* What is required: Gather from the listing below each line that includes the word "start", and copy it.

* Collected material:
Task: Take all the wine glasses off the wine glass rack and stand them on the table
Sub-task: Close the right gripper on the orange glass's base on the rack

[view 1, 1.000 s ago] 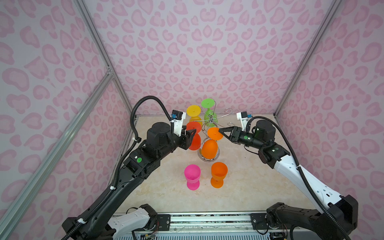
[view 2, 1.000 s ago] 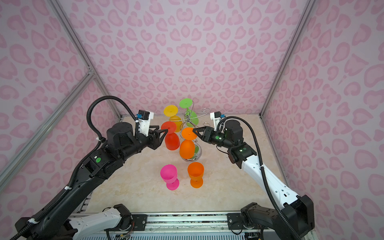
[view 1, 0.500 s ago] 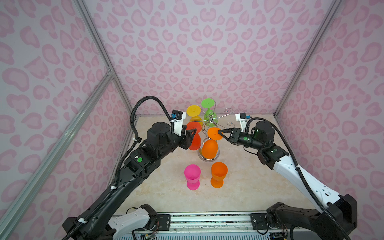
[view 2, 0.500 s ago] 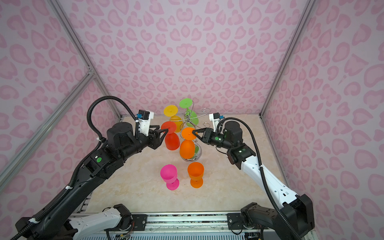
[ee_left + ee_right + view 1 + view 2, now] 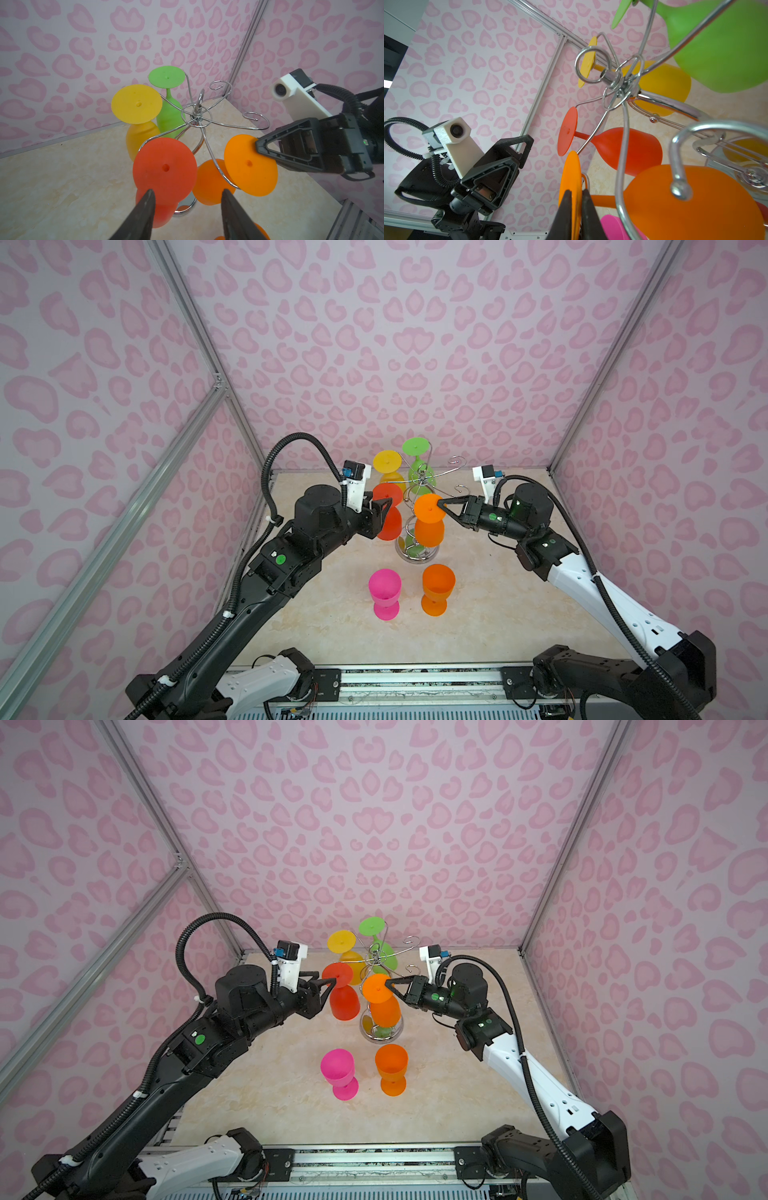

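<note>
Two robot arms reach in from the front of a pink-patterned booth and meet at a chrome wine glass rack [image 5: 196, 113] standing on a pale bench [image 5: 498, 614].

The right arm rises from its base, bends at the elbow and holds its wrist level, so the right tool [image 5: 441, 505] points sideways at the rack. It is clenched on the orange wine glass [image 5: 429, 531] — the right wrist view shows both fingers [image 5: 588, 214] pressed on either face of the glass's round foot, at its rim. That glass hangs upside down with its stem in one of the rack's curled hooks, its foot at the tool's tips and its bowl below them.

The left arm mirrors this from the opposite side, elbow raised and wrist level. The left tool [image 5: 187, 193] is released, its jaws standing apart. The foot of a red glass [image 5: 165, 168] sits just ahead of its tips; whether they touch cannot be told. The red glass hangs upside down on the neighbouring hook.

Beyond both tools, a yellow glass [image 5: 386, 462] and a green glass [image 5: 415, 446] hang on the far hooks. Below the tools, a pink glass [image 5: 384, 593] and a second orange glass [image 5: 437, 585] stand upright on the bench — side by side, apart from the rack's base.
</note>
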Motion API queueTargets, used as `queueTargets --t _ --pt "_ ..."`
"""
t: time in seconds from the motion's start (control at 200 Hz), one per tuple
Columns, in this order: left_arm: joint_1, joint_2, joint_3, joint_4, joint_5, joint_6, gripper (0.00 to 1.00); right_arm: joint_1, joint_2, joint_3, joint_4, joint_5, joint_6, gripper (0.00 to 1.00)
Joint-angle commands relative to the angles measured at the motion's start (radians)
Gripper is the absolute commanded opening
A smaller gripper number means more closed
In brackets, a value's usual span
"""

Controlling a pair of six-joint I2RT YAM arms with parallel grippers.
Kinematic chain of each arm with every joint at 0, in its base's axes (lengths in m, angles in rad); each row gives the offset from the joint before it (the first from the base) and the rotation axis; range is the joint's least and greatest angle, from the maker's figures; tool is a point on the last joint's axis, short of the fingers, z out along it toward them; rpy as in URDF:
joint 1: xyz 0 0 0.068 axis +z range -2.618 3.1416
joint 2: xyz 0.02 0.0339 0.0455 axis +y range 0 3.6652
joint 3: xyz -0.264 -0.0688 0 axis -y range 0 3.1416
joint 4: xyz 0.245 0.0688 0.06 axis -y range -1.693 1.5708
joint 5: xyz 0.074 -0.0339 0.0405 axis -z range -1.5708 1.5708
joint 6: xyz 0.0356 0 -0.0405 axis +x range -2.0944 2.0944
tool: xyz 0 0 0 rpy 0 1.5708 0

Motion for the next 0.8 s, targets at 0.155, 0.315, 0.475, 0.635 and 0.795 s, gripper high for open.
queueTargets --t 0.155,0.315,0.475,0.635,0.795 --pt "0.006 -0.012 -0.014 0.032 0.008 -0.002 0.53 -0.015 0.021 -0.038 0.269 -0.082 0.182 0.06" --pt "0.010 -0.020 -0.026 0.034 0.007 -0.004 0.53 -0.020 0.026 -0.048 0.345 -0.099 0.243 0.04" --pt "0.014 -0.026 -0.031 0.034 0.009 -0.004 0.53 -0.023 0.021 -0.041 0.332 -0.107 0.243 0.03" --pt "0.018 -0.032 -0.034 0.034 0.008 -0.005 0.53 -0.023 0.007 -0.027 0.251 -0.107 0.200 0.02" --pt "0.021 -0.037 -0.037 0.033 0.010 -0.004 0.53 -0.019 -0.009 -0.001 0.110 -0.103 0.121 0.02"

* Solution to this task:
t: time in seconds from the motion's start (control at 200 Hz), one per tuple
Joint-angle commands relative to the angles measured at the motion's start (radians)

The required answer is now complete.